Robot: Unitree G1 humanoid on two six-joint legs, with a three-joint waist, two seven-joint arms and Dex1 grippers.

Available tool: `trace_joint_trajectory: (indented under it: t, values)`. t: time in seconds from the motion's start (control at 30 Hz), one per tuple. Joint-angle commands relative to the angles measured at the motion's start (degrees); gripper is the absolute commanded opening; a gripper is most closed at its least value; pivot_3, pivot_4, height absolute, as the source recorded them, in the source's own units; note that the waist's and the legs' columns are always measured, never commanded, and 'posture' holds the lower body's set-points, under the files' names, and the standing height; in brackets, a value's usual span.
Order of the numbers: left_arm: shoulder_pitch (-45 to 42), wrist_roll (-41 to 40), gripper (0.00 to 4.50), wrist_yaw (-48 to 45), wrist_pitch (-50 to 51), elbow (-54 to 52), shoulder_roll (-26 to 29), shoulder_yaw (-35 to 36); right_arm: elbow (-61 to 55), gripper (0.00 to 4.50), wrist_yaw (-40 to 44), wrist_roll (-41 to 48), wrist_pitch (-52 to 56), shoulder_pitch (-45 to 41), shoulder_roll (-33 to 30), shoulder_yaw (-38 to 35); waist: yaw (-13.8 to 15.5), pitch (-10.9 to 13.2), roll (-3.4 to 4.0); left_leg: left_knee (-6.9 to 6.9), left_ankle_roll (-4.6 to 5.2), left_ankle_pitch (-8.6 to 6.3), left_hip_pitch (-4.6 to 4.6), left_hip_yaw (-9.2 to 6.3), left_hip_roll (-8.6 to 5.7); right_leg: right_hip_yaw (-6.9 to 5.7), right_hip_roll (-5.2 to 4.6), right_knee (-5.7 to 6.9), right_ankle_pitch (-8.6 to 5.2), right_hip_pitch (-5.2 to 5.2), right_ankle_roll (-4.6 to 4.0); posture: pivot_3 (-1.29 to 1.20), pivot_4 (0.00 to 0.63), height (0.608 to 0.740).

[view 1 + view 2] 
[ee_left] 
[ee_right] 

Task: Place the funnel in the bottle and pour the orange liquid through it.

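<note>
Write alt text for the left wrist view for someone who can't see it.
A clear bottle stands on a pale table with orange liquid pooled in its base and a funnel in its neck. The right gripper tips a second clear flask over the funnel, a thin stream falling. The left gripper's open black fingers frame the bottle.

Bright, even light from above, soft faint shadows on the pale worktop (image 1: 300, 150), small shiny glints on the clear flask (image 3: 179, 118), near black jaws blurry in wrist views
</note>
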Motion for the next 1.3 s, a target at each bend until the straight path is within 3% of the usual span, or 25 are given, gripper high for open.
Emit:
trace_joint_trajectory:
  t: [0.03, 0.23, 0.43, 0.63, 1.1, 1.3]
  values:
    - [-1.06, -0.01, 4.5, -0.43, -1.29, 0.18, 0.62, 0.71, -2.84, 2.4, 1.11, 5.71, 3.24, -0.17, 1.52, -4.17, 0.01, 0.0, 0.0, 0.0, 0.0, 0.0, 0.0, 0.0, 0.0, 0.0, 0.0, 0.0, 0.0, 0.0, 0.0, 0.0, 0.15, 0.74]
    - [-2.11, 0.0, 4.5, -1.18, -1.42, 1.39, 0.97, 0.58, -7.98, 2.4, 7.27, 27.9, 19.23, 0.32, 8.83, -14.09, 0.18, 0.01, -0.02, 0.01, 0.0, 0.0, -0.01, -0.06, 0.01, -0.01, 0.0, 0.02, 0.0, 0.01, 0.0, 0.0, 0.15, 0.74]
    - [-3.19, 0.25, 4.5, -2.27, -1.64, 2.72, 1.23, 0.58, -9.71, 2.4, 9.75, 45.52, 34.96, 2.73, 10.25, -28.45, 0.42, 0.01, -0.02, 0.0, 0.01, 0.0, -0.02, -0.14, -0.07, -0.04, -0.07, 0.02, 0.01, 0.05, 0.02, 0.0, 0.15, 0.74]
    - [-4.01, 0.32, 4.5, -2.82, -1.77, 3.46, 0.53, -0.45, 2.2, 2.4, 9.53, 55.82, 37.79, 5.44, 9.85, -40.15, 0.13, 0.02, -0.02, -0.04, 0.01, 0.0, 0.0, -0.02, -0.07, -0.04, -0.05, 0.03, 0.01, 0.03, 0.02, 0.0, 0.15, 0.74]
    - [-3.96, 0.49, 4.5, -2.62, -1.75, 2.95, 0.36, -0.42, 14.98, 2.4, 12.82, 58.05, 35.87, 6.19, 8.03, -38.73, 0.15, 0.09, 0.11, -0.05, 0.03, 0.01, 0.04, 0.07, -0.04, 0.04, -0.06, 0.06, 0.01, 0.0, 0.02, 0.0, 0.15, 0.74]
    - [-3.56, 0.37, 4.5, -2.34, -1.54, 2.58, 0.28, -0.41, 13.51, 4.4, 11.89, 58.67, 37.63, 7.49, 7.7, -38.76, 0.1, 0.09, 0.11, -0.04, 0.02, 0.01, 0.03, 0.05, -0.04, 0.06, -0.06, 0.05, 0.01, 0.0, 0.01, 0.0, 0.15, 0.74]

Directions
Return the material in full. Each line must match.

The completed task
Robot: Unitree G1 humanoid on two six-joint legs, with a three-joint waist, two seven-joint arms and Dex1 grippers.

Available tool: `trace_joint_trajectory: (indented under it: t, values)`. t: time in seconds from the motion's start (control at 30 Hz), one per tuple. Joint-angle commands relative to the angles measured at the motion's start (degrees); gripper is the absolute commanded opening; a gripper is most closed at its least value; pivot_3, pivot_4, height absolute, as the source recorded them, in the source's own units; note that the waist's and the legs' columns are always measured, never commanded, and 'posture' holds the lower body's set-points, under the files' names, and the standing height; in brackets, a value's usual span.
Order of the numbers: left_arm: shoulder_pitch (-45 to 42), wrist_roll (-41 to 40), gripper (0.00 to 4.50), wrist_yaw (-48 to 45), wrist_pitch (-50 to 51), elbow (-54 to 52), shoulder_roll (-26 to 29), shoulder_yaw (-35 to 36); right_arm: elbow (-61 to 55), gripper (0.00 to 4.50), wrist_yaw (-40 to 44), wrist_roll (-41 to 48), wrist_pitch (-52 to 56), shoulder_pitch (-45 to 41), shoulder_roll (-33 to 30), shoulder_yaw (-38 to 35); waist: yaw (-13.8 to 15.5), pitch (-10.9 to 13.2), roll (-3.4 to 4.0); left_leg: left_knee (-6.9 to 6.9), left_ankle_roll (-4.6 to 5.2), left_ankle_pitch (-8.6 to 6.3), left_hip_pitch (-4.6 to 4.6), left_hip_yaw (-9.2 to 6.3), left_hip_roll (-8.6 to 5.7); right_leg: right_hip_yaw (-6.9 to 5.7), right_hip_roll (-5.2 to 4.6), right_knee (-5.7 to 6.9), right_ankle_pitch (-8.6 to 5.2), right_hip_pitch (-5.2 to 5.2), right_ankle_roll (-4.6 to 4.0); posture: pivot_3 (-1.29 to 1.20), pivot_4 (0.00 to 0.63), height (0.608 to 0.740).

[view 1 + view 2] 
[ee_left] 
[ee_right] 

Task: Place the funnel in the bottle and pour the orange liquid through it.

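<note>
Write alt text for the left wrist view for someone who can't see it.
A clear bottle stands on a pale table with orange liquid pooled in its base and a funnel in its neck. The right gripper tips a second clear flask over the funnel, a thin stream falling. The left gripper's open black fingers frame the bottle.

Bright, even light from above, soft faint shadows on the pale worktop (image 1: 300, 150), small shiny glints on the clear flask (image 3: 179, 118), near black jaws blurry in wrist views
</note>
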Motion for the next 1.3 s, a target at each bend until the straight path is within 3% of the usual span, or 25 are given, gripper high for open.
Emit:
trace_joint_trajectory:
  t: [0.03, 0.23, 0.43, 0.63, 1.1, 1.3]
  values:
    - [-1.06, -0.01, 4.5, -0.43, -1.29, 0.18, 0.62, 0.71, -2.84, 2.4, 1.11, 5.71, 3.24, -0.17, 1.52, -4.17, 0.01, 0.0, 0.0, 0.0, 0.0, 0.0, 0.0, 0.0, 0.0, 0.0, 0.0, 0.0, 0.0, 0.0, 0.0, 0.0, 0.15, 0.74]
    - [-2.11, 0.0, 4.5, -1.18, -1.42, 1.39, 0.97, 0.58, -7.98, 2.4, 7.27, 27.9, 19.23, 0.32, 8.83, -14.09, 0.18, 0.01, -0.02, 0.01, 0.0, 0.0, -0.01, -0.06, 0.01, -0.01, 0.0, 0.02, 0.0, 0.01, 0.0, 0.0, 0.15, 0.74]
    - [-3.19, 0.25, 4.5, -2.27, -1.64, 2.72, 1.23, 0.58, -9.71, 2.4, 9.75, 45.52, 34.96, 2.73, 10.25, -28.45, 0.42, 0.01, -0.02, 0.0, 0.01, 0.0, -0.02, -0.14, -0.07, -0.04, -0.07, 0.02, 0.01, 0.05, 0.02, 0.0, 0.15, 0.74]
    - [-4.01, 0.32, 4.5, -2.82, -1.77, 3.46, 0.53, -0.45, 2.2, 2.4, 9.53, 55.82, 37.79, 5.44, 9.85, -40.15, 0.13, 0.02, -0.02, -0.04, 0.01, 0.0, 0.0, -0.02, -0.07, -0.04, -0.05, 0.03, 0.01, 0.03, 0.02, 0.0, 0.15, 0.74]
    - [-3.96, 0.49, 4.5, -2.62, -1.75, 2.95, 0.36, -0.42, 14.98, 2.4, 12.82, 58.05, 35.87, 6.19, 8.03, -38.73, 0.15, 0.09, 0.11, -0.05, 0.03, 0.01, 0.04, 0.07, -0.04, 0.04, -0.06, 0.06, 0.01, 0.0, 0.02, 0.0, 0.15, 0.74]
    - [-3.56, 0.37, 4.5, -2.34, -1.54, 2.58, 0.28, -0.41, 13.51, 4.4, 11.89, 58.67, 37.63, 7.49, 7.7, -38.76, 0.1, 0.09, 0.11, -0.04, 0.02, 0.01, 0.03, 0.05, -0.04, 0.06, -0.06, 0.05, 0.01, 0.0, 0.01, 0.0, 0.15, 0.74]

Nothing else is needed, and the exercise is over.